_To do_. Reproduce exactly the lines below from the one containing "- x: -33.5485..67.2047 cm" through the one containing "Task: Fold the", including both, and nothing else.

_Dataset entries_.
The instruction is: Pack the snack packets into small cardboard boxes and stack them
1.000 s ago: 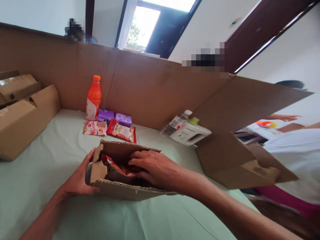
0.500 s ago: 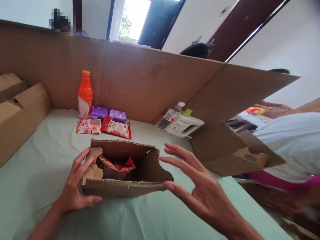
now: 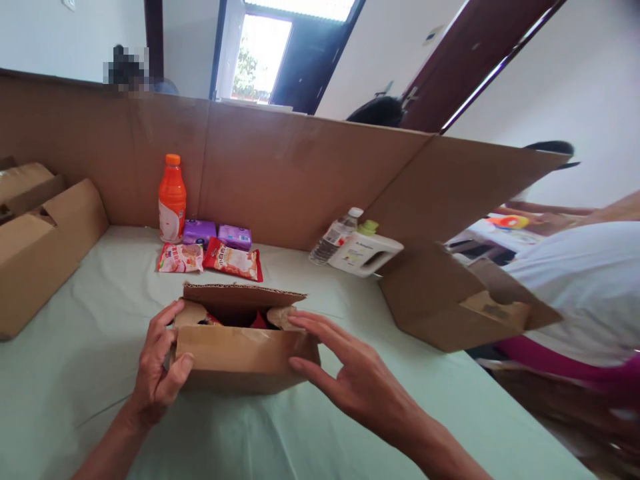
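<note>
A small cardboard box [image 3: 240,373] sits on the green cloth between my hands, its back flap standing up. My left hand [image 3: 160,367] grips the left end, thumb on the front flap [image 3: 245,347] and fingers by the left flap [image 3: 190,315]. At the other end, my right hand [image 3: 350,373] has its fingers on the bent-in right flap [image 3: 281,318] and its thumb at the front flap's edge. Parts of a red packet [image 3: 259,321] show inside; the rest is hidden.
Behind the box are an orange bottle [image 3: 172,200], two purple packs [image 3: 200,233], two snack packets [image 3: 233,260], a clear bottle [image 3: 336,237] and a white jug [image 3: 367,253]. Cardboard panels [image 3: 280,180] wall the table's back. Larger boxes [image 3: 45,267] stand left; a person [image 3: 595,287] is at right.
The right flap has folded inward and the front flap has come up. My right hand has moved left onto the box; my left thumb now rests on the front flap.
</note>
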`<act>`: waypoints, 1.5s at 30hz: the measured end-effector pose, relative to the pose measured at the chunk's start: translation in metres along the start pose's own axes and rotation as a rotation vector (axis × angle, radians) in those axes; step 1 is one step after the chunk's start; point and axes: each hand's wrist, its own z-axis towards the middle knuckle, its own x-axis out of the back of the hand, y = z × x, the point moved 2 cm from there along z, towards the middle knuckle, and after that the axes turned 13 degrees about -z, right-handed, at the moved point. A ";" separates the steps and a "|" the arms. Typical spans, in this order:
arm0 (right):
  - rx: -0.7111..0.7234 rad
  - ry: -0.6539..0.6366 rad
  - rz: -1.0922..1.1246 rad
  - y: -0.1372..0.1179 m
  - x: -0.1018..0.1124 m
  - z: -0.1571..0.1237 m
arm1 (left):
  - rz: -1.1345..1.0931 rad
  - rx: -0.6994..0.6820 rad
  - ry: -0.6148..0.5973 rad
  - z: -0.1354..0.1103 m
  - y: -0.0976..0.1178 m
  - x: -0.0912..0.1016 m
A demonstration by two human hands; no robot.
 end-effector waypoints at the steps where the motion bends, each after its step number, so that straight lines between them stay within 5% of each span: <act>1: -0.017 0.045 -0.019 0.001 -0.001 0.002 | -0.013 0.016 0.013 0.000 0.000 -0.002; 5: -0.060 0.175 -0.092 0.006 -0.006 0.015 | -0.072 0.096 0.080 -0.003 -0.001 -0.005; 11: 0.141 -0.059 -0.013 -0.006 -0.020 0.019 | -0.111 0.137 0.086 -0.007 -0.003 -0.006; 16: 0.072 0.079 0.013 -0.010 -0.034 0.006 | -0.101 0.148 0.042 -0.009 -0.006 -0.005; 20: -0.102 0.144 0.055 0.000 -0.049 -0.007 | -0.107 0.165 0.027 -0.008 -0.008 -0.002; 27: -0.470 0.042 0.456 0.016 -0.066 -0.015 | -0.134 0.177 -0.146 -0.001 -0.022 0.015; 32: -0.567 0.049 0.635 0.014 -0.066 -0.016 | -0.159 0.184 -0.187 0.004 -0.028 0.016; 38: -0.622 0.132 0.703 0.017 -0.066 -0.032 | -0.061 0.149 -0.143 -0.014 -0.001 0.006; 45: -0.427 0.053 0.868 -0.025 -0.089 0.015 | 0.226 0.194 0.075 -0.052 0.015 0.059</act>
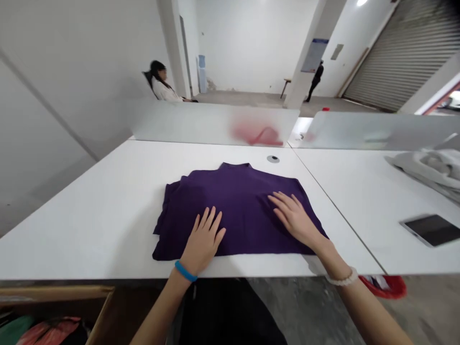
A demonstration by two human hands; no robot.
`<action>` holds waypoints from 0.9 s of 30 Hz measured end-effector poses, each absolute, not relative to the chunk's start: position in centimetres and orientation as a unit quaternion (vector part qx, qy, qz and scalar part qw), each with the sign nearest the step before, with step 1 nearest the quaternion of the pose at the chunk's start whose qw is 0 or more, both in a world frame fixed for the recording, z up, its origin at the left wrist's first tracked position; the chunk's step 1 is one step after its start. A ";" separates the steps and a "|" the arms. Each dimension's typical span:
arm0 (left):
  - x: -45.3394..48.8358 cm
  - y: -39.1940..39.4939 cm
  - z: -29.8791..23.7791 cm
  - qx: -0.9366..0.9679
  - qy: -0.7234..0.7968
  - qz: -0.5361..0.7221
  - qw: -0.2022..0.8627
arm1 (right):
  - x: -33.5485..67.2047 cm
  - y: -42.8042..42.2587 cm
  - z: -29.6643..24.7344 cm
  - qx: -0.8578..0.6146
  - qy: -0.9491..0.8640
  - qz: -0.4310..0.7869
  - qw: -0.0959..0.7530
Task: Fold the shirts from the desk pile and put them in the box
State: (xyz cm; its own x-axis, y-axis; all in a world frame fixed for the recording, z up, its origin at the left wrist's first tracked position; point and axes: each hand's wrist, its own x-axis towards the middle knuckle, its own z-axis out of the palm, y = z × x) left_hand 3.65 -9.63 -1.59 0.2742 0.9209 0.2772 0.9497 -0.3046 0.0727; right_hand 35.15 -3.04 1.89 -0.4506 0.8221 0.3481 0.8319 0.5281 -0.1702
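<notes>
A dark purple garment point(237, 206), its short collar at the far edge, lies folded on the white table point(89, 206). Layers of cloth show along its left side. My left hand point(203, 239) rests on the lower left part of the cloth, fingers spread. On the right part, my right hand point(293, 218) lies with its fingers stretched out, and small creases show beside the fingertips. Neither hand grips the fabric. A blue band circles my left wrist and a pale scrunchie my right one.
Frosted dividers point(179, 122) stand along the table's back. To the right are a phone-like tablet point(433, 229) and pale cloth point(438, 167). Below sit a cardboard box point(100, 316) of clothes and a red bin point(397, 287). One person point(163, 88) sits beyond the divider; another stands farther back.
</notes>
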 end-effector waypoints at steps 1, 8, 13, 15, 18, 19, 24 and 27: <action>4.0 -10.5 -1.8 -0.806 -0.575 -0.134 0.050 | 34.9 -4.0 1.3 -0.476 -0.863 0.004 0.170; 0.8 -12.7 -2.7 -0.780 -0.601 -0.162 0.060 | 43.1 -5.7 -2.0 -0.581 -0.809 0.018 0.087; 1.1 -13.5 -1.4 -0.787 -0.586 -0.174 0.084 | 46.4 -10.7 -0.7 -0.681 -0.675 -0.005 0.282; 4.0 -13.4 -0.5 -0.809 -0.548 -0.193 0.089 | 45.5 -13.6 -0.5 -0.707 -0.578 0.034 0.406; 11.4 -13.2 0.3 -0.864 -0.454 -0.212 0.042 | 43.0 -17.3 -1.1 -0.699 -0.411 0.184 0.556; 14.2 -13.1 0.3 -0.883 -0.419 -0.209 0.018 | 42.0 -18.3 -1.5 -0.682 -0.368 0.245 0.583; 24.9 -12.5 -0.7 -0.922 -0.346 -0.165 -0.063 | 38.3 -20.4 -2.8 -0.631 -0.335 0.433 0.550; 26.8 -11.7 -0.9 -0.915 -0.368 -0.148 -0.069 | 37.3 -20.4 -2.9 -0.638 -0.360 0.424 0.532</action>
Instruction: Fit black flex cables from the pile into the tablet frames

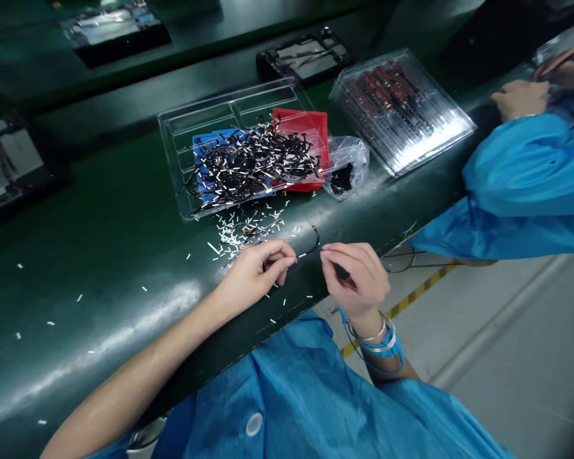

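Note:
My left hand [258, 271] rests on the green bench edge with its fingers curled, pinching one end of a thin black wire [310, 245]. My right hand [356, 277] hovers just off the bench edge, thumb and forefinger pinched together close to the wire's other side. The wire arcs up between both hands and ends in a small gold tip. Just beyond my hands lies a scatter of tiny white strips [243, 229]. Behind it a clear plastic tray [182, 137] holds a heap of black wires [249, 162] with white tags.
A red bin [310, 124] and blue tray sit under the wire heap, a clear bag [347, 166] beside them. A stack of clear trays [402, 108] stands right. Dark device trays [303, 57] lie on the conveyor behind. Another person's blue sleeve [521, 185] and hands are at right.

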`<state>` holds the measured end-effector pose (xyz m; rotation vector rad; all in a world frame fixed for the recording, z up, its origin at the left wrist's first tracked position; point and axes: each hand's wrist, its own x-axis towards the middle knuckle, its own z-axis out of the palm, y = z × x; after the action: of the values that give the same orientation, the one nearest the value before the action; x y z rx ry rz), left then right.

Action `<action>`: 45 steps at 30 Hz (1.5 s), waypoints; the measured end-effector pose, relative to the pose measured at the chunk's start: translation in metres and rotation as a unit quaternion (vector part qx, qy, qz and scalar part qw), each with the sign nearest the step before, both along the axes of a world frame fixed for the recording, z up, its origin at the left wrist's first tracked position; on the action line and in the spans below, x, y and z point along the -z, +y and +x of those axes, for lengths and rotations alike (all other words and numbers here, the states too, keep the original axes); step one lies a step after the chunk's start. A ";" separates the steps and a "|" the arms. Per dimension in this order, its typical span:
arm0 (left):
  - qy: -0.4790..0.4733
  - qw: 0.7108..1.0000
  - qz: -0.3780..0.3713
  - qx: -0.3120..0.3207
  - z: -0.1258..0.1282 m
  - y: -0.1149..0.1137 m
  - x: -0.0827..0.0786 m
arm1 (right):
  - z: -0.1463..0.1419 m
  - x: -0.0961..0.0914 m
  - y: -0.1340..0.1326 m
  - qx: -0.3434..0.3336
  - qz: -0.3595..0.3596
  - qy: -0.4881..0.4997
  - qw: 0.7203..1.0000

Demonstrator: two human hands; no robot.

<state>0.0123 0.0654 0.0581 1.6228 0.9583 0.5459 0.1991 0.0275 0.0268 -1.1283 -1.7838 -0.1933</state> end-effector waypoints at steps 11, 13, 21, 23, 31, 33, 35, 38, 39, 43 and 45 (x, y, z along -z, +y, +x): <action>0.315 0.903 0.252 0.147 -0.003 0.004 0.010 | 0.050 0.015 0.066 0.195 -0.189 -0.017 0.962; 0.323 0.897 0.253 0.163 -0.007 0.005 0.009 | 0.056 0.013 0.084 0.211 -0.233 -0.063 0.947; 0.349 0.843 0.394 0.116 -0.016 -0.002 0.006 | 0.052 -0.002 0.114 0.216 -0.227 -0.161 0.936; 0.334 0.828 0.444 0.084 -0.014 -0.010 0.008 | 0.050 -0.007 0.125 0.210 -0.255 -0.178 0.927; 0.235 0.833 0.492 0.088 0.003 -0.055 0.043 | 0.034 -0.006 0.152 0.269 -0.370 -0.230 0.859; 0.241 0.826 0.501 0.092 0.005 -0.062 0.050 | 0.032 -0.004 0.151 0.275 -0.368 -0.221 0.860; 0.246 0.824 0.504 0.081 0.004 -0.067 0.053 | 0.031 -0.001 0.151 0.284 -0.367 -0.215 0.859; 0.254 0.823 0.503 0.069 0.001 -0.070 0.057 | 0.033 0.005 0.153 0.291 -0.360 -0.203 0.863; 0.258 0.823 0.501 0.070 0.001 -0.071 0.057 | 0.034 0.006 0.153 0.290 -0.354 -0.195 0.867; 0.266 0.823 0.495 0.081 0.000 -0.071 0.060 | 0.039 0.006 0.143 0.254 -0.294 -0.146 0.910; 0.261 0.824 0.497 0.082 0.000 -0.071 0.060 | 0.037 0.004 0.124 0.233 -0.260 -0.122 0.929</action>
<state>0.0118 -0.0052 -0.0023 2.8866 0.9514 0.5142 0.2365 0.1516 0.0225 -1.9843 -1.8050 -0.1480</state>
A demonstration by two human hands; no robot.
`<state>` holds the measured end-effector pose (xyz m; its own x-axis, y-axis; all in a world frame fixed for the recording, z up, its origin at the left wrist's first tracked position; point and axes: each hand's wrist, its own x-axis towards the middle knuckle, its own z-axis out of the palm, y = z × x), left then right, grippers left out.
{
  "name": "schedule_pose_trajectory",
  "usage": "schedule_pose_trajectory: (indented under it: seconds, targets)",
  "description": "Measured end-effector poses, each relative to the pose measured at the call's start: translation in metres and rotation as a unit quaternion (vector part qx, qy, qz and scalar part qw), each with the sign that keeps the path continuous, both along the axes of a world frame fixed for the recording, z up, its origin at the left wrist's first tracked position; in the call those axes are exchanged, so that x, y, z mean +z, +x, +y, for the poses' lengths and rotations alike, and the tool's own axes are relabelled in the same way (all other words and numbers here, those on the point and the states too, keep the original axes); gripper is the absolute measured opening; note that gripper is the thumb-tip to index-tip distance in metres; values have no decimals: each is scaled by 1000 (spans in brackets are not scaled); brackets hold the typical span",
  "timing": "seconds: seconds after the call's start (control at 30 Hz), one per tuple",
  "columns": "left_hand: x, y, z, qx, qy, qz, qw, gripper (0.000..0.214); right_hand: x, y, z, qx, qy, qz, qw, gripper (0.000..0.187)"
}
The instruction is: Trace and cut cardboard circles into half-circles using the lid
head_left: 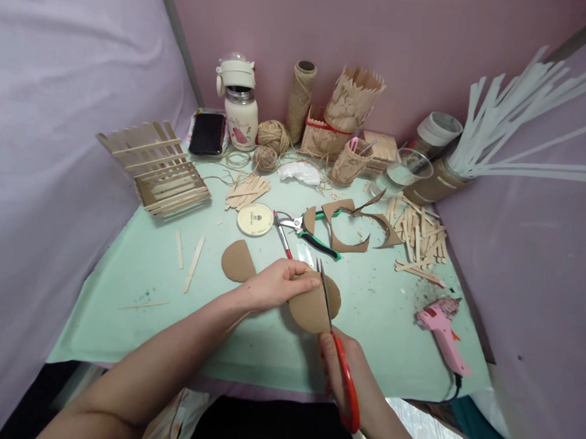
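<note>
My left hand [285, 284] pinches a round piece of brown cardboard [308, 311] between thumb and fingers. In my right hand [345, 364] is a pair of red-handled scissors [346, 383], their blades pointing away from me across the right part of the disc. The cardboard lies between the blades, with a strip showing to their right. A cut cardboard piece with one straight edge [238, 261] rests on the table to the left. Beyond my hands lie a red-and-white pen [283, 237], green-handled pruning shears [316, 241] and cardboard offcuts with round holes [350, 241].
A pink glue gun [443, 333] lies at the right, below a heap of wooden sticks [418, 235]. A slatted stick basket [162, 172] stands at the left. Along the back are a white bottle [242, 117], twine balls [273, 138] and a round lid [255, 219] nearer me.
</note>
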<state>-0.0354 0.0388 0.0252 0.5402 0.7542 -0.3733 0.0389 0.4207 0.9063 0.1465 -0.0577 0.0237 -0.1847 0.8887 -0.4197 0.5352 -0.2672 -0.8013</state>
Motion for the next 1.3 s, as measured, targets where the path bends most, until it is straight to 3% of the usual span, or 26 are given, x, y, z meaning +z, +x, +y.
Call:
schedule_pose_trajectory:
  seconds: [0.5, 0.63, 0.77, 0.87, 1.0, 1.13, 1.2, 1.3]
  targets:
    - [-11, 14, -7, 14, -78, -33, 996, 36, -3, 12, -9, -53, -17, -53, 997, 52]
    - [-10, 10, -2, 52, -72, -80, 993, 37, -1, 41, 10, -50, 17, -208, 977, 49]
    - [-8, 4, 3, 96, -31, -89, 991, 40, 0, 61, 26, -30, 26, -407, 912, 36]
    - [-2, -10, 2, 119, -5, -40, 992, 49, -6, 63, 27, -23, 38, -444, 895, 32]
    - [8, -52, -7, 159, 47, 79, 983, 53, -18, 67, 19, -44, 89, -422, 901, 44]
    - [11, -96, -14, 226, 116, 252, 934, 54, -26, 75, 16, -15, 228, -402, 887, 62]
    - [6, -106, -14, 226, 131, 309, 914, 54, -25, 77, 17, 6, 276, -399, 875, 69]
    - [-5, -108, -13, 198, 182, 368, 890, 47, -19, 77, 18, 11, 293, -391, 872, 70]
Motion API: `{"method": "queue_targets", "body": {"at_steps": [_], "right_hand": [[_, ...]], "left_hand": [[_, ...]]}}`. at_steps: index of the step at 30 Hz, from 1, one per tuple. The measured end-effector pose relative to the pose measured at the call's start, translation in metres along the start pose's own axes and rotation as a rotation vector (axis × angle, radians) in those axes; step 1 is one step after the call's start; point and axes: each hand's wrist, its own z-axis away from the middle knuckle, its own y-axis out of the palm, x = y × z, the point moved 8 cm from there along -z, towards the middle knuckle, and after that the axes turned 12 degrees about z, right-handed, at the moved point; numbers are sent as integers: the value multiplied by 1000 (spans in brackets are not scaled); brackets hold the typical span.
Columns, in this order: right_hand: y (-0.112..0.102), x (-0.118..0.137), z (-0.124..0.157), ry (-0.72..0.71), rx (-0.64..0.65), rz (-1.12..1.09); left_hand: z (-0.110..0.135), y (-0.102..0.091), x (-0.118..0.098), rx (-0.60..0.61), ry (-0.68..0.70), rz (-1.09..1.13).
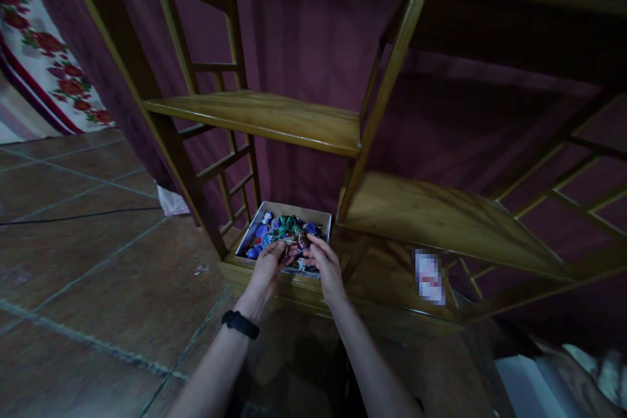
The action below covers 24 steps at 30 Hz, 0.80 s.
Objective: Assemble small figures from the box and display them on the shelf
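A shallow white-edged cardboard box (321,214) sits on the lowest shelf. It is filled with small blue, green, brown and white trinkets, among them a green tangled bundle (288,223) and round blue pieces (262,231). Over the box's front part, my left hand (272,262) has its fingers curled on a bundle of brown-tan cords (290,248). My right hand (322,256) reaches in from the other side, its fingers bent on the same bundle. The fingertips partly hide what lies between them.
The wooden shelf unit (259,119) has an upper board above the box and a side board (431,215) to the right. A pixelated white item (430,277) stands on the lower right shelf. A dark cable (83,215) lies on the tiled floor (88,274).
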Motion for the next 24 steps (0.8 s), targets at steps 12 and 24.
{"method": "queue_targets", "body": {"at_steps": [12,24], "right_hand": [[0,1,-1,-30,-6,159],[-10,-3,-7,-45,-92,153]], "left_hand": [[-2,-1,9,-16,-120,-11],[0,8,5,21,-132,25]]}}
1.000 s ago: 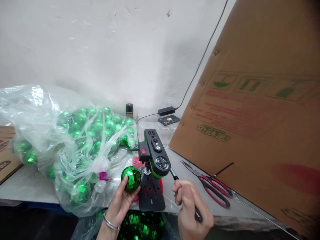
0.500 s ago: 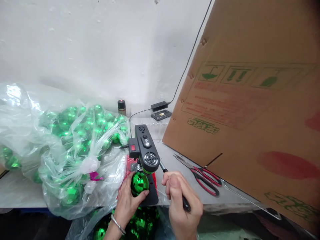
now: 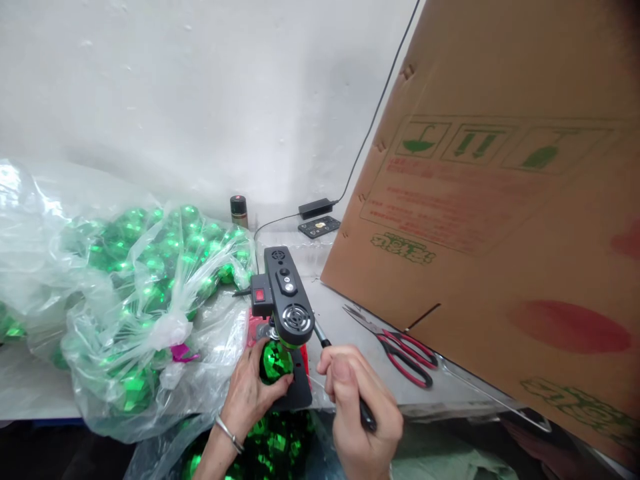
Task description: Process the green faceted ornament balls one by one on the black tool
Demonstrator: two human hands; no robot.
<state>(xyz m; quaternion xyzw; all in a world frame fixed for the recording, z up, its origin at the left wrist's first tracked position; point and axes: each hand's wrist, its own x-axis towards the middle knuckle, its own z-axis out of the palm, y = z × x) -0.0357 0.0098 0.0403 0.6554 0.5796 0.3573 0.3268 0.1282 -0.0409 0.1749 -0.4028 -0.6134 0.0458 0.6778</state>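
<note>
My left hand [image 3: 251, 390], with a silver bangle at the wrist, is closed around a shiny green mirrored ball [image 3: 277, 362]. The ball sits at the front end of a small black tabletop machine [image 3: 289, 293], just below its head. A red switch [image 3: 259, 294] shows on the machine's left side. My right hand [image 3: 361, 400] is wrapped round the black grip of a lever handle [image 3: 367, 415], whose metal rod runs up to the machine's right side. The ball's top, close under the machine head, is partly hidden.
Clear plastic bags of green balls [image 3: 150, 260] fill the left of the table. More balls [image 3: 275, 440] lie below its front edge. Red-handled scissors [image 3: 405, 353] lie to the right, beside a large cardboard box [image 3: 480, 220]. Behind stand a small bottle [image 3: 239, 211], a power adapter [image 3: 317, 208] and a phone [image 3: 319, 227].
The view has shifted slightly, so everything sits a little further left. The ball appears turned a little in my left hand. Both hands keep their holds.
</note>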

_Solution to the problem_.
  - x: -33.5485..67.2047 cm
  - y: -42.8042..42.2587 cm
  - z: -29.6643..24.7344 cm
  - qx: -0.8578..0.6146
  - qy: -0.9491..0.8640
  - qz: -0.4310..0.7869
  - qw: -0.0959..0.7530
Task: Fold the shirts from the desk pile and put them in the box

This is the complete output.